### The problem
Pictures must not appear; the answer is exactly the lines from the one that holds "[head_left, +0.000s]" through the end of the material.

### Data below
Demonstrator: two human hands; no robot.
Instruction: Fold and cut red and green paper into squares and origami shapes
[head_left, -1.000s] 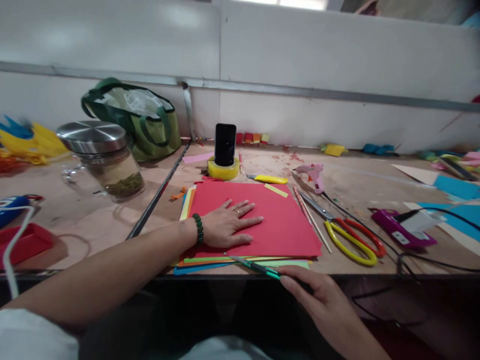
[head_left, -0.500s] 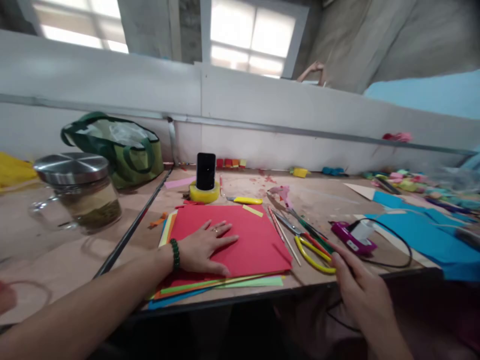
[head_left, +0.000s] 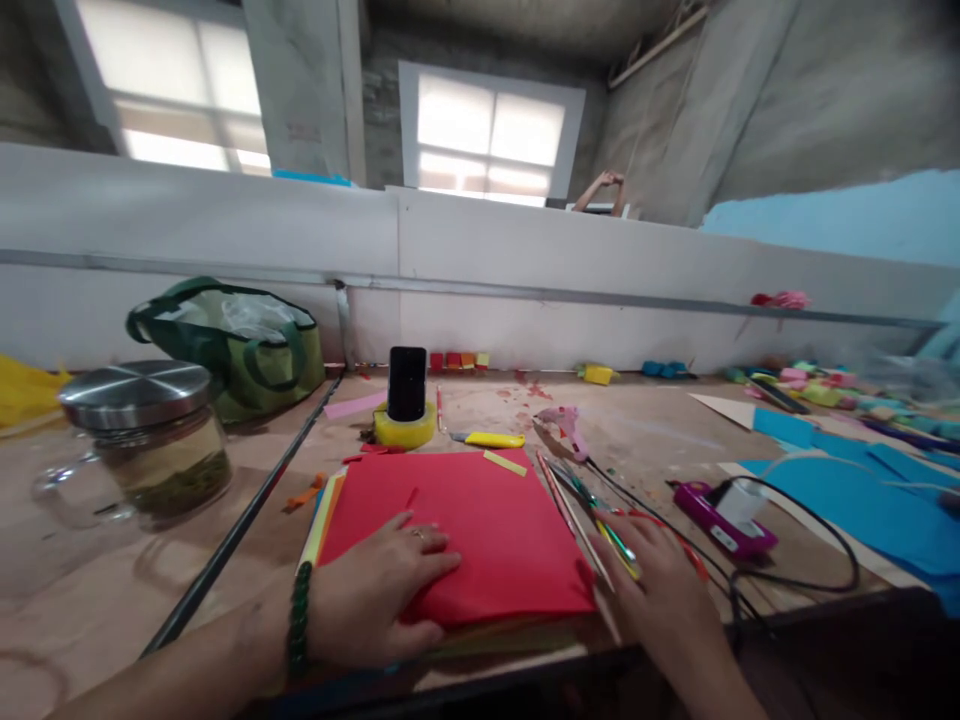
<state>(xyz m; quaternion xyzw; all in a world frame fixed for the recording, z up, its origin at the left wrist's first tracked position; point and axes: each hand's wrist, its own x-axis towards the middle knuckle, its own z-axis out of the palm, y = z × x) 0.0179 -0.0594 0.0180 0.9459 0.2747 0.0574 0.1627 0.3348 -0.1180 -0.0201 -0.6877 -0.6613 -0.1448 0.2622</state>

### Solution to this exercise
[head_left, +0.000s] 
<state>(xyz m; quaternion xyzw; all in a world frame fixed for the recording, z up, its origin at the left wrist's first tracked position; point and axes: each hand's wrist, its own x-axis towards the middle knuckle, its own z-axis out of the palm, y = z × x) 0.0179 -0.0594 0.0180 0.9459 0.2747 0.0574 0.1627 0.3348 -0.1180 -0.0201 -0.6877 -0.6613 -0.1448 0.2622</state>

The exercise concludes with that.